> [PROBLEM DESCRIPTION]:
Go through the records and report each line in which the word "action" occurs.

*** Begin section ***

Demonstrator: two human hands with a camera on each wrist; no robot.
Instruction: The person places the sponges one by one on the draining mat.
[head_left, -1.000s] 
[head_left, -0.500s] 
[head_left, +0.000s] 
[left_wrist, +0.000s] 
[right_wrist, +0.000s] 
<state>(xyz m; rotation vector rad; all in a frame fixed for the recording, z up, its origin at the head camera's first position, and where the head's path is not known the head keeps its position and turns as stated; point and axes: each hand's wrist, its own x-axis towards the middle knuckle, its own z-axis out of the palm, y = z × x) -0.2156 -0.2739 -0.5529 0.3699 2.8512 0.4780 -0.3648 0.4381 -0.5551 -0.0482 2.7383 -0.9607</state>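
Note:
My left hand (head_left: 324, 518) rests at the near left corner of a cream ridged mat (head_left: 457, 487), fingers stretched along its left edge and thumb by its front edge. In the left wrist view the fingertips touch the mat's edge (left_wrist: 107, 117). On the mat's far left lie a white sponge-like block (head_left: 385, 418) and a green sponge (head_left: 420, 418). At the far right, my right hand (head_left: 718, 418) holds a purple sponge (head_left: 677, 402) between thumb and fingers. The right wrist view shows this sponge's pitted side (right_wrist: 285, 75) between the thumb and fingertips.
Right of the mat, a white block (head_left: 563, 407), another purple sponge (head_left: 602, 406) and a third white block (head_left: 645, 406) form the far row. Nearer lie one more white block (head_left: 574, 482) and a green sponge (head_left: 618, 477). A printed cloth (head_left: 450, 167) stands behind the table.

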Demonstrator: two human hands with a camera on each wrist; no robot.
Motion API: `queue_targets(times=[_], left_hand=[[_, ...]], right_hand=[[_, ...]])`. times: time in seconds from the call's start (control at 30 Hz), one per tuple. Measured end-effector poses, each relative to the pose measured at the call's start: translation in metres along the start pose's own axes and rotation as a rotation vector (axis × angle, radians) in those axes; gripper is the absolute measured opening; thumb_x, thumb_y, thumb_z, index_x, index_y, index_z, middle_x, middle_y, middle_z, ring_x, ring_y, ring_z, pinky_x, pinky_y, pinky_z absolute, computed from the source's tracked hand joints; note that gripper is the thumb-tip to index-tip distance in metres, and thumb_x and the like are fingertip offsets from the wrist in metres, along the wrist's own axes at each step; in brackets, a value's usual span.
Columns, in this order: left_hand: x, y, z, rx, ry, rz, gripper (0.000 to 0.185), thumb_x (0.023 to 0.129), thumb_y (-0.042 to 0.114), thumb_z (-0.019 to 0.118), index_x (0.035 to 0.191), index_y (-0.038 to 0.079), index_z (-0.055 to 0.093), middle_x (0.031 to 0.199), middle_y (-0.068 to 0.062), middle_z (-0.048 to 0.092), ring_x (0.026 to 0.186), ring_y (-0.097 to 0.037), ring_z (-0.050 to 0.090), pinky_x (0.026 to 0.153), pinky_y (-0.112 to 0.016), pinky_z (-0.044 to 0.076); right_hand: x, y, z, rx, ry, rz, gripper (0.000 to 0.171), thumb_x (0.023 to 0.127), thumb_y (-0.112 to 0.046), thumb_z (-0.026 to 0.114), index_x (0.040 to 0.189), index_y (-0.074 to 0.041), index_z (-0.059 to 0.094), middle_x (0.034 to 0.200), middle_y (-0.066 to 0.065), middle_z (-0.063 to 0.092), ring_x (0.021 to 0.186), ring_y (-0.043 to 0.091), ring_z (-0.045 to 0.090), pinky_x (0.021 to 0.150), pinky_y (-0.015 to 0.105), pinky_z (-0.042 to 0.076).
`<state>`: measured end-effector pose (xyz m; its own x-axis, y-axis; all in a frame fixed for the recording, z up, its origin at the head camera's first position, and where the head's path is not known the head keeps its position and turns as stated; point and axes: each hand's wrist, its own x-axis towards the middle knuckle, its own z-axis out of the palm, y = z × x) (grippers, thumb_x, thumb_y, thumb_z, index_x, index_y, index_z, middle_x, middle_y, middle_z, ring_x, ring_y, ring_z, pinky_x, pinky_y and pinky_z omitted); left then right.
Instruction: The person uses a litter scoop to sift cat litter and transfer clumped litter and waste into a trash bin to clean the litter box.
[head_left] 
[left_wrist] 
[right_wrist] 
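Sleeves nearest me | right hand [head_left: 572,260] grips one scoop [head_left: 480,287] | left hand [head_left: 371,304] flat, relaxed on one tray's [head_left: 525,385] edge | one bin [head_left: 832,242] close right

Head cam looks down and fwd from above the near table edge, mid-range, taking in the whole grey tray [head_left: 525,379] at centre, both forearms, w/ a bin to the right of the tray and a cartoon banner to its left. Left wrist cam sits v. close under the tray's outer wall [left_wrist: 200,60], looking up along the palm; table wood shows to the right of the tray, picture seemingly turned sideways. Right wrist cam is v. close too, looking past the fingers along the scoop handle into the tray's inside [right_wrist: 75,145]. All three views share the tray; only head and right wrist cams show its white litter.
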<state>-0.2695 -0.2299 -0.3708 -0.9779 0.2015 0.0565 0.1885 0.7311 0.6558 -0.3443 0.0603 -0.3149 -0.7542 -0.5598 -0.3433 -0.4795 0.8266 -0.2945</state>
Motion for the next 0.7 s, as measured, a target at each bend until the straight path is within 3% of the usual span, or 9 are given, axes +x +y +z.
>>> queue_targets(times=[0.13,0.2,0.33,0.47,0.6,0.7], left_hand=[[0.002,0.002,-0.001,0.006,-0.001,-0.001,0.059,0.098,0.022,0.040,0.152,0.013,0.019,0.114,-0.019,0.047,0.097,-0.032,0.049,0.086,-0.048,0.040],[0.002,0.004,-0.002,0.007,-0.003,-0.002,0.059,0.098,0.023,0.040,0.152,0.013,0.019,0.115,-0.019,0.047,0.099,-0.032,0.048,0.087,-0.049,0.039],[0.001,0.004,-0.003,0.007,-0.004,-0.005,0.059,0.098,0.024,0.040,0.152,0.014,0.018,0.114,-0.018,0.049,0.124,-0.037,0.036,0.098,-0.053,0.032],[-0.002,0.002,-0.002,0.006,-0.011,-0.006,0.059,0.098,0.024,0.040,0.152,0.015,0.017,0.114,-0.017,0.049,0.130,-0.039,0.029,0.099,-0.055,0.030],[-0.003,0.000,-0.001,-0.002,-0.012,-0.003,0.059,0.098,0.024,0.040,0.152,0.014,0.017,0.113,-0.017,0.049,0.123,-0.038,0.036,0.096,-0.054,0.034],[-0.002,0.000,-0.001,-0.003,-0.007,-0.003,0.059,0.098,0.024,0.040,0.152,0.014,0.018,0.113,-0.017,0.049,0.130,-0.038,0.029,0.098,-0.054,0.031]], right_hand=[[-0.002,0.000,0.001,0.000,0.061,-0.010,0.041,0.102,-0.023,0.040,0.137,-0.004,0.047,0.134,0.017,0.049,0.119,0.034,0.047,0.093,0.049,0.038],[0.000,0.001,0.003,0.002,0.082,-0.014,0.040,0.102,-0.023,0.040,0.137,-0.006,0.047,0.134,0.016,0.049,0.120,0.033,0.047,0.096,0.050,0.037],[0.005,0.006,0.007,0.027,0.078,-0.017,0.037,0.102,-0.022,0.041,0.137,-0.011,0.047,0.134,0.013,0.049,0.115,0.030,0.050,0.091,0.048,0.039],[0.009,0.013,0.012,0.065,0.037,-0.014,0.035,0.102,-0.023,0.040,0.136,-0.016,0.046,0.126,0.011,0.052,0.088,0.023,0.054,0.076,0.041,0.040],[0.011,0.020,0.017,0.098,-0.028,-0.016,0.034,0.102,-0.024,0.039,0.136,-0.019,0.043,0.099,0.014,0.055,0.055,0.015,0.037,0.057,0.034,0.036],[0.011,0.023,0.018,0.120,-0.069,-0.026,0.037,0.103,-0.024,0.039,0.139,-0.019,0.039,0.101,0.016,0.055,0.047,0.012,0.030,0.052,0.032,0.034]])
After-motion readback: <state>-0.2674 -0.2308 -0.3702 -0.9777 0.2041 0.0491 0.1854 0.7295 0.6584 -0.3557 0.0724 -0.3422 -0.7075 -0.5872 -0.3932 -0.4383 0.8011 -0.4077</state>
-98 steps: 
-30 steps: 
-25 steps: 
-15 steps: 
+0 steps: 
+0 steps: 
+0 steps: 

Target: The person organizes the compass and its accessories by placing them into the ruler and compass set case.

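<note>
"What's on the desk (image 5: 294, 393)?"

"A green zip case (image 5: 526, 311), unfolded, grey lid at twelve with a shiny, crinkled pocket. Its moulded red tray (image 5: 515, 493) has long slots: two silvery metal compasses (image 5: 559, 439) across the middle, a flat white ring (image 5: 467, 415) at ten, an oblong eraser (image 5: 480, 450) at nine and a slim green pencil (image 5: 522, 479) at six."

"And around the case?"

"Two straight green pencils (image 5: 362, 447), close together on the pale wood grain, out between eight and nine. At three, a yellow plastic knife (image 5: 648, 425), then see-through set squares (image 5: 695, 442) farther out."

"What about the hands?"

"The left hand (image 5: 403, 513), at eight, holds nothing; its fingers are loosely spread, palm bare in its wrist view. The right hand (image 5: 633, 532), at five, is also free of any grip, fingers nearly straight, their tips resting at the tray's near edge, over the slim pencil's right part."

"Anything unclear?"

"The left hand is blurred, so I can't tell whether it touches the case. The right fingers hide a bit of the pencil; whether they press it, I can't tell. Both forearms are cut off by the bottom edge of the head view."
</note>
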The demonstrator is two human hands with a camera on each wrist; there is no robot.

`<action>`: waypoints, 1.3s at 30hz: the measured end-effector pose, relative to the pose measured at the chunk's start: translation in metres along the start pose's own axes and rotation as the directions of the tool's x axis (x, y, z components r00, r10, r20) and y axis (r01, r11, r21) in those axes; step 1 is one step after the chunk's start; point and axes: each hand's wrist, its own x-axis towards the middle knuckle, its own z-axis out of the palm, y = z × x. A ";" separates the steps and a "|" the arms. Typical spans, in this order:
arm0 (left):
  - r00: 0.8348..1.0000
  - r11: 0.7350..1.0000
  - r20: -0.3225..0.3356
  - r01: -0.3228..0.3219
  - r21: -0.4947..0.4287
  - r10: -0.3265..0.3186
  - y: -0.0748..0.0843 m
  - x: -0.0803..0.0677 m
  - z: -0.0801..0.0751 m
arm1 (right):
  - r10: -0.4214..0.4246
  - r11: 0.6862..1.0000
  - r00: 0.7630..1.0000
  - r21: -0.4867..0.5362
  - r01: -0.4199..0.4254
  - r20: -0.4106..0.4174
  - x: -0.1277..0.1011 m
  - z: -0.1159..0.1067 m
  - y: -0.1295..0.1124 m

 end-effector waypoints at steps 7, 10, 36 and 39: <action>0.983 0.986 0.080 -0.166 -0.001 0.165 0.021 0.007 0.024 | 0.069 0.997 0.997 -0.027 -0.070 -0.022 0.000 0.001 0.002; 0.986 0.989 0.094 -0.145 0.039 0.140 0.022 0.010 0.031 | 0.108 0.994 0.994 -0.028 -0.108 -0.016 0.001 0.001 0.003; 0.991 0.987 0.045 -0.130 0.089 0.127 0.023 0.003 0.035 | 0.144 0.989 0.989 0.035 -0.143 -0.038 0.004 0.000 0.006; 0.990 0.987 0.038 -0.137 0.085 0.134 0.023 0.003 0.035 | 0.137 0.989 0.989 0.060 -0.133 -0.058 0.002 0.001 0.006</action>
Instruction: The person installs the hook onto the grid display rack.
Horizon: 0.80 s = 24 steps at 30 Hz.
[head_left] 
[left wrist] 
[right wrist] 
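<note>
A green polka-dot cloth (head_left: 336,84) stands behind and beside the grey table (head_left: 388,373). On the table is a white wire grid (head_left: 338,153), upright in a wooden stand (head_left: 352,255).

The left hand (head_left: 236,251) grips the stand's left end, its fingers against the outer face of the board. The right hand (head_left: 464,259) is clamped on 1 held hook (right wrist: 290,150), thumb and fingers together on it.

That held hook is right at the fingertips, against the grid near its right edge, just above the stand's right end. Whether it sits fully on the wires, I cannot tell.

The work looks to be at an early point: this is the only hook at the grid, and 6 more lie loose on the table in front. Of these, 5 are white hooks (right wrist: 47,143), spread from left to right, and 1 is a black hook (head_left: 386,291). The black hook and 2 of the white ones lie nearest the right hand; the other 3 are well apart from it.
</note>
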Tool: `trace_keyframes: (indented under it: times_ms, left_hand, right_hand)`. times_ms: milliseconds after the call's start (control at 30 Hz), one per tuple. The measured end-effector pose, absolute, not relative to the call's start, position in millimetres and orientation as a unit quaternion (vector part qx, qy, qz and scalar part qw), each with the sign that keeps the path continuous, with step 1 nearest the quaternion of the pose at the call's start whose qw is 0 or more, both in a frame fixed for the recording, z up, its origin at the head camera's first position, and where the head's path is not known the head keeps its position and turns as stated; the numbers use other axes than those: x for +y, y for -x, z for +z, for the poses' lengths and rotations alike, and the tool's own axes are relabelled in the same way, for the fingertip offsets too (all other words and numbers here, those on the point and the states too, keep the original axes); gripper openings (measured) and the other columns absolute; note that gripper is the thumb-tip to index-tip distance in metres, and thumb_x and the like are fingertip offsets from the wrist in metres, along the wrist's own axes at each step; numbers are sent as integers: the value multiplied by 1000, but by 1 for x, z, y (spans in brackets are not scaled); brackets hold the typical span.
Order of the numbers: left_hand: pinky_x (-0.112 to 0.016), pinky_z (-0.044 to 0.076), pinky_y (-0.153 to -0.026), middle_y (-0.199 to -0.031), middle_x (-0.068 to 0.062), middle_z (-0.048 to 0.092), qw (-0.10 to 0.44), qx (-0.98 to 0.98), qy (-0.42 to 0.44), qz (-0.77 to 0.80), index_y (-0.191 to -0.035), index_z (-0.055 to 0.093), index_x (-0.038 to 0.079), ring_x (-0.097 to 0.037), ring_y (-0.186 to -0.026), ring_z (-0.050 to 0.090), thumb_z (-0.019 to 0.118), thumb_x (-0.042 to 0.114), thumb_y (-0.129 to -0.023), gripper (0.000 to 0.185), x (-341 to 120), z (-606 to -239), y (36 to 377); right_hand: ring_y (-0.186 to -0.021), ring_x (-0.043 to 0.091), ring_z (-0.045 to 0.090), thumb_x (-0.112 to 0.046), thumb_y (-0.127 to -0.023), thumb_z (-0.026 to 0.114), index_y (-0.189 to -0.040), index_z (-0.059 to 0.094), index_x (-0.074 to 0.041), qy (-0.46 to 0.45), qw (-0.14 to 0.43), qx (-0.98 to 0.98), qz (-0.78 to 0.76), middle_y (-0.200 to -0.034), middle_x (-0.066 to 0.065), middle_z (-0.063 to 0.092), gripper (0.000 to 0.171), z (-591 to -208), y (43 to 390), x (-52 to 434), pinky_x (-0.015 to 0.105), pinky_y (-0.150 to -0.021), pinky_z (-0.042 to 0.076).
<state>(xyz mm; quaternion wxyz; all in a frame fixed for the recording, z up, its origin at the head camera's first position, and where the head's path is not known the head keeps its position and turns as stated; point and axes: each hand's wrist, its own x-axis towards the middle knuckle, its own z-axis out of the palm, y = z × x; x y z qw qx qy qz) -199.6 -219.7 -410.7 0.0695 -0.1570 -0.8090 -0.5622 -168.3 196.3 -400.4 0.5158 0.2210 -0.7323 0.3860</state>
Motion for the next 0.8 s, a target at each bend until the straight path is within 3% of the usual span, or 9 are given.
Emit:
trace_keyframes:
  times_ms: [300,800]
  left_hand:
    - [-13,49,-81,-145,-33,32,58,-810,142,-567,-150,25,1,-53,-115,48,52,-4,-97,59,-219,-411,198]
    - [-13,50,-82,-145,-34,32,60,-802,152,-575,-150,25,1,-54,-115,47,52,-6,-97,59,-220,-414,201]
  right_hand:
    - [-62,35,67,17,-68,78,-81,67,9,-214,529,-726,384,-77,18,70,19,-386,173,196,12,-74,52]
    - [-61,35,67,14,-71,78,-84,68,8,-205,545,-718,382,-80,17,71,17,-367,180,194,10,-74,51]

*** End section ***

> [FINAL ANSWER]:
`<action>`: waypoints, 1.3s at 30hz: the measured end-effector pose, relative to the pose measured at the chunk's start: translation in metres along the start pose's own axes and rotation as the directions of the tool's x axis (x, y, z components r00, r10, r20) and y axis (r01, r11, r21) in those axes; step 1 is one step after the chunk's start; point and axes: each hand's wrist, its own x-axis towards the middle knuckle, its own z-axis out of the palm, y = z × x. A ";" separates the steps and a "|" the arms. Typical spans, in this order:
 end-effector waypoints at steps 7, 10, 36 and 39: <action>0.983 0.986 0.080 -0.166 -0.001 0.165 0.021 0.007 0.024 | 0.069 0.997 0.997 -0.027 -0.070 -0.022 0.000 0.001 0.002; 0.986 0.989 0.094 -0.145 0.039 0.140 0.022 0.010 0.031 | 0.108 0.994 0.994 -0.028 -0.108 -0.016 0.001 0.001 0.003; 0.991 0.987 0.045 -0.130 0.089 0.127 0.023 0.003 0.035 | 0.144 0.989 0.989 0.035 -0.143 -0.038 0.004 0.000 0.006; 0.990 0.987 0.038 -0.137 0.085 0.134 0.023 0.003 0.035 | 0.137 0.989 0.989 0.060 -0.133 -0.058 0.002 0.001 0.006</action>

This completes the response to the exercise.